There were several comments about how the Sitemorse product was closed source so it wasn't possible to check the code for it's methods and accuracy. Well that's an undeniable truth but it also applies to the vast majority of commercial products so I'm not sure that's a big negative. Mention is made of there being no sign of any peer review having taken place. That's true in a way. But then we have a strong user base that regularly give us satisfaction ratings of over 80% in our regular client surveys. Oh and as Sitemorse is a subscription based service I think the 88% renewal rate is a significant indicator of what the people that actually use the tool think about it.
They labour the point that automated testing for accessibility is only a partial solution but only grudgingly accept that we make this point ourselves.

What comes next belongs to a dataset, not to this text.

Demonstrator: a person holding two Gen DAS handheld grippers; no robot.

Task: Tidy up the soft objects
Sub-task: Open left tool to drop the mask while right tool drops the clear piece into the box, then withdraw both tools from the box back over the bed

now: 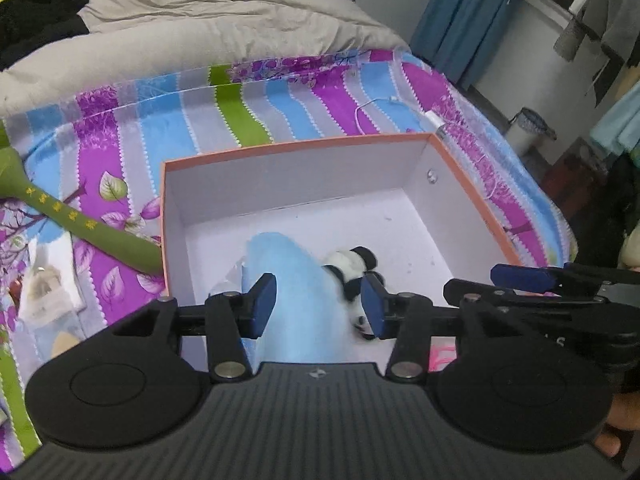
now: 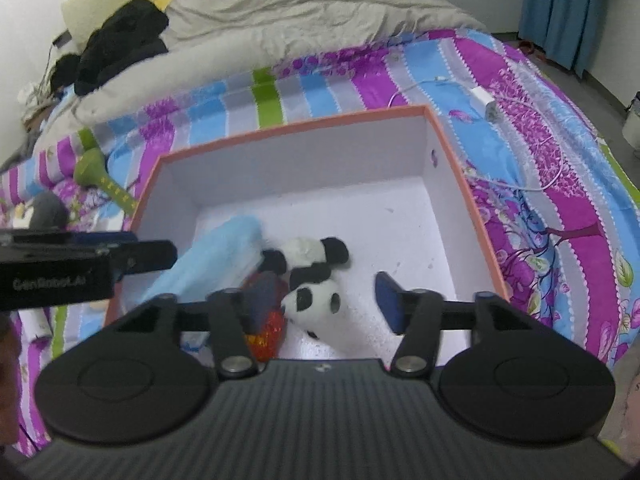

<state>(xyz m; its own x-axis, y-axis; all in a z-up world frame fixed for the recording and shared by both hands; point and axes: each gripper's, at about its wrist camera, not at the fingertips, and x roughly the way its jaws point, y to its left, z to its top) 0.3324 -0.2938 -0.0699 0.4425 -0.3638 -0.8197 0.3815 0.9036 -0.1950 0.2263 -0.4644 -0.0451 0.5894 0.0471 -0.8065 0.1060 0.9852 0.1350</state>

As I said the comments all relate to the Accessibility checks we do. In fact reading the articles you'd think that the only thing Sitemorse does is to check accessibility. Actually we added the accessibility checks to the product after it had been in existence for some time. The product checks a whole range of things from function (missing items, broken links), code compliance (checking HTML against W3C standards), metadata, performance, email (checks email addresses are valid and email servers are configured correctly), spell checking, PDFs.
And, of course, they moan about the surveys (I covered this in yesterday's entry)blog.sitemorse.com/2008/06/who-are-these-people-that-hate.html. But both function and performance have a higher weighting than accessibility when we come to score sites as they affect everybody using the site. See here for how we calculate the scores secure.sitemorse.com/benchmark.html
We made many approaches to them to engage in an open discussion with them. We offered to fly Dan Champion down from Scotland to meet with us. Likewise we offered several dates for the man at the watchmakerproject.com to meet and discuss his points with us, to no avail.
Not sure if they have moved on to other less durable targets for their invective or they're too busy with their day job. Just a shame that they're on the first page of a Google search as people often don't check how old the entries are. Google need to invent some graphical way of indicating the age of items. Perhaps they could turn them shades of green with the odd fly hovering over.